▶ What you have to do: Keep to one stretch of the data below, the lines from the one with "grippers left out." up to and including the one with "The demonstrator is", and return that stretch exactly.

▶ Source data:
--------------------

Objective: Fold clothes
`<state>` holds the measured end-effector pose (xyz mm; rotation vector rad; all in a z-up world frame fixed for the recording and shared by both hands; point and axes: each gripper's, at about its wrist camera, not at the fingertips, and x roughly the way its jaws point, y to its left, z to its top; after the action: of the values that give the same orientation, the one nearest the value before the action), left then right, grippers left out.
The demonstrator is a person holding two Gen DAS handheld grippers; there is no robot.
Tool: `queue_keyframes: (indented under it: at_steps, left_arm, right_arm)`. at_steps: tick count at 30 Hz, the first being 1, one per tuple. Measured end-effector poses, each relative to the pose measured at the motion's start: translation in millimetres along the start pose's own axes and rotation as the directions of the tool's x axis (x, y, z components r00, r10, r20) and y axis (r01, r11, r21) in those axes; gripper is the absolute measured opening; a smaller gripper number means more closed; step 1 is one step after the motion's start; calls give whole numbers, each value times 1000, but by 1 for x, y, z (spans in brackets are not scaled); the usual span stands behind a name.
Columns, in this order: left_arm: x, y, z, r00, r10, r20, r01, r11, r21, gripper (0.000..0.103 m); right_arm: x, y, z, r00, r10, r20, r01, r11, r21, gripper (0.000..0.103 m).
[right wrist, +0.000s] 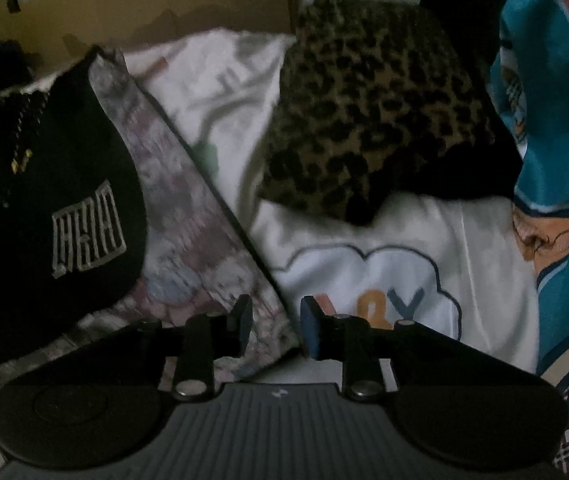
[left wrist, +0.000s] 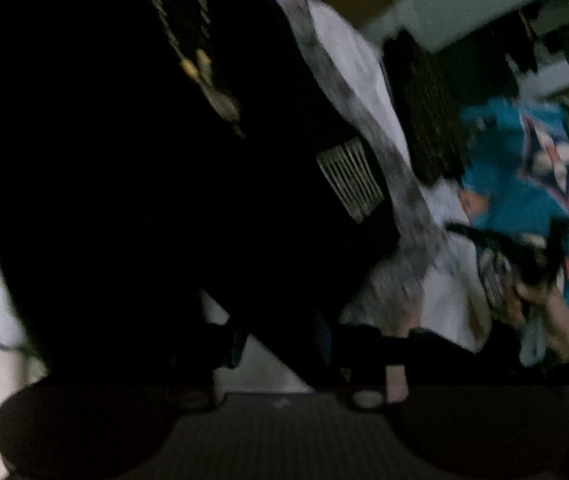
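black garment edge beside floral cloth; right gripper jaws apart, empty; left unclear.

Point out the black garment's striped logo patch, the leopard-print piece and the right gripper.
striped logo patch (right wrist: 89,232), right wrist view, patch centre.
leopard-print piece (right wrist: 364,100), right wrist view, mid-fabric.
right gripper (right wrist: 276,330), right wrist view, gap between fingertips.

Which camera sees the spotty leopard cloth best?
The right wrist view. There the leopard cloth sits in the middle, its brown and black spots clear, lying on a white sheet. In the left wrist view it is only a dark, blurred strip beyond the black garment, with no spots to make out.
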<state>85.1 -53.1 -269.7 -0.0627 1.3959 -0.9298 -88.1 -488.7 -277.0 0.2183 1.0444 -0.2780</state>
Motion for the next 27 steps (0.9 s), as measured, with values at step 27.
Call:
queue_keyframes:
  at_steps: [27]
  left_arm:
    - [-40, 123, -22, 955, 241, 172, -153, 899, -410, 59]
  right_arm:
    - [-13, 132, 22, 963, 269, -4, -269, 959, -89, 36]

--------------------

▶ Solution:
`<state>` holds the measured end-effector pose (xyz mm; rotation vector rad; all in a z-up world frame fixed for the recording and shared by both hands; point and axes: each gripper's, at about its wrist camera, not at the fingertips, and x roughly the way its jaws point, y to its left, z to its top; after the action: of the values that give the same orientation, the one nearest the value before the action), left then right, grippers left out.
The demonstrator is a person holding two Gen DAS handheld grippers; there is no robot.

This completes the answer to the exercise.